In short, annexation in the framework of this deal places Israel on the path to establishing a Palestinian state — which is something Israeli Prime Minister Binyamin Netanyahu has committed to do ever since his 2009 Bar Ilan speech. Now, however, that position is official; and one key takeaway from this deal is that both Netanyahu and opposition leader Benny Gantz support it.

This bipartisan backing clearly proves that the upcoming Israeli elections on March 2 are effectively moot. For all Netanyahu's posturing in his campaign ads that Gantz is "left" and "weak,” and Gantz's accusations of Netanyahu siding with "extremists," both of them have publicly accepted the same plan of relinquishing ownership and establishing a Palestinian state. This renders such artificial boundaries of "right" and "left" between the two sides as absolutely meaningless.

Furthermore, even Netanyahu’s supposedly "right-wing religious" traditional partners in Yamina — the latest reiteration of Naftali Bennett's re-formed Jewish Home — support acting according to the plan by annexing limited areas. Even though Bennett has loudly called to modify the deal to give the PLO an "autonomy" and not a state, this is mere semantics given that his own plan calls for a "Palestinian state" in the remaining areas, as his political partner Ayelet Shaked revealed in a rare moment of candor on TV in 2014.

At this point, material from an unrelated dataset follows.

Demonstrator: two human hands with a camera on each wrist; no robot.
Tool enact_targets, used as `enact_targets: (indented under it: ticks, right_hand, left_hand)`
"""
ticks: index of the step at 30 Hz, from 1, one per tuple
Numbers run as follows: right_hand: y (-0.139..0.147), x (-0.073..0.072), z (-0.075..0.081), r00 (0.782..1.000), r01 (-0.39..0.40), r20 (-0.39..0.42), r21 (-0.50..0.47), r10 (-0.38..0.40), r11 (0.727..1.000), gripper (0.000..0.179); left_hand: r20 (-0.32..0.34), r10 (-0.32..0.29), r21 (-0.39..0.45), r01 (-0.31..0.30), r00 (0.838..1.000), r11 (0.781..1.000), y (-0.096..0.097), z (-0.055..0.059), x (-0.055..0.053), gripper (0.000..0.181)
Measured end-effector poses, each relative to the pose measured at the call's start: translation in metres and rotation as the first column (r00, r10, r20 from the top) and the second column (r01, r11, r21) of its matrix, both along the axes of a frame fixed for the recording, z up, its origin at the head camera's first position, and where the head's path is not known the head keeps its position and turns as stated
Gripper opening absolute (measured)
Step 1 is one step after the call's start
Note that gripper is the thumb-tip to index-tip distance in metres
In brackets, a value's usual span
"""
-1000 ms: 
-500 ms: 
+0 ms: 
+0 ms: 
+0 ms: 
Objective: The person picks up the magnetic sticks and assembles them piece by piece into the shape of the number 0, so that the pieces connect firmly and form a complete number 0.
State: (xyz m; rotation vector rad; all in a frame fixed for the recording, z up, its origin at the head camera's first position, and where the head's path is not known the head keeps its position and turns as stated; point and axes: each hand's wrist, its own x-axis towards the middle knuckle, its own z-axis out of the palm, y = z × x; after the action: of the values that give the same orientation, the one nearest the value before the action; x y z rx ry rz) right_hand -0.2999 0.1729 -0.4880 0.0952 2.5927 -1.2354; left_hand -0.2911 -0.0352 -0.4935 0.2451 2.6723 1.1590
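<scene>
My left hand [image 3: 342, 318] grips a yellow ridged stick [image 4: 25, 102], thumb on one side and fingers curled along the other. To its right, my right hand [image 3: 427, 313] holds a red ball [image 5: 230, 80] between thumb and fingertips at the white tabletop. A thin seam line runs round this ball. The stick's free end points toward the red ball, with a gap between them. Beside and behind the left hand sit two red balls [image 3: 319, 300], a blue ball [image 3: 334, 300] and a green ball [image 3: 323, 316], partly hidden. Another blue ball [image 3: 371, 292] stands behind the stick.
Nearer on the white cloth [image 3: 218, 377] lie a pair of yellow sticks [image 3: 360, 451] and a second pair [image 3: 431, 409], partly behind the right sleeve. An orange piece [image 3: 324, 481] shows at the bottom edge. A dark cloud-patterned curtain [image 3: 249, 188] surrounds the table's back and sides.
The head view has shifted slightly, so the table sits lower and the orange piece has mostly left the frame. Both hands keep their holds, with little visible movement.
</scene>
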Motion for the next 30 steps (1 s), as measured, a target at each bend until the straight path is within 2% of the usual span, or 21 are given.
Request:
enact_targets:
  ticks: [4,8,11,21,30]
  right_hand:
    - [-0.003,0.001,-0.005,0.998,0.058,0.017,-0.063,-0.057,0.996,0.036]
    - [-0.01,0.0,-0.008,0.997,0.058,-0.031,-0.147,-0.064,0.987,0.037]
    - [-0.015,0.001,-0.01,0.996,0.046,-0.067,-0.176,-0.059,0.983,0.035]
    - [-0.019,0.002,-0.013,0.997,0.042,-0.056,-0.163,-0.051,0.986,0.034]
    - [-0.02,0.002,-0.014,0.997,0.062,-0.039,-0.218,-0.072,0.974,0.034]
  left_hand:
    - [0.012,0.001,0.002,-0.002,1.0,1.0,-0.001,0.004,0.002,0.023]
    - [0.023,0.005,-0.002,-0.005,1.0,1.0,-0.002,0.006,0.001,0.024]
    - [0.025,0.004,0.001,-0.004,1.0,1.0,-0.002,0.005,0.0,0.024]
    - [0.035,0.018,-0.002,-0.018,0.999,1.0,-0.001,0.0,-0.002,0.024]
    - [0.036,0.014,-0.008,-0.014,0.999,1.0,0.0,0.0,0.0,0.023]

In fact the only party rejecting the plan entirely and demanding full annexation is Otzma Yehudit, which has asserted that Israel could have obtained a better deal from Trump given the Trump administration's support for Israel. Trump has said in the past that he was open to a one-state solution, indicating full Israeli annexation. Likewise the new Pompeo Doctrine, affirming that the "settlements" are not illegal, should have been more than enough for Israel to have already begun annexation, even if it was concerned about America's opinion — which should have no bearing, given that Israel is an independent and sovereign state.

In the final analysis, the fact that the demand for the Jews to divide the Land comes from an ally like Trump makes the danger of Israel falling for it all the more keen. The willingness of Israeli leaders on both sides of the aisle to accede shows that the supposed political divide in the upcoming elections is a scam. Additionally, the ideological bankruptcy of the ruling right-wing parties is clearly exposed.

Israel’s only salvation from the deal appears to be that the Arabs have already rejected it and Trump is already backtracking its immediate implementation — a perhaps unsurprising development given how this plan counters G-d’s plan for the Jewish state.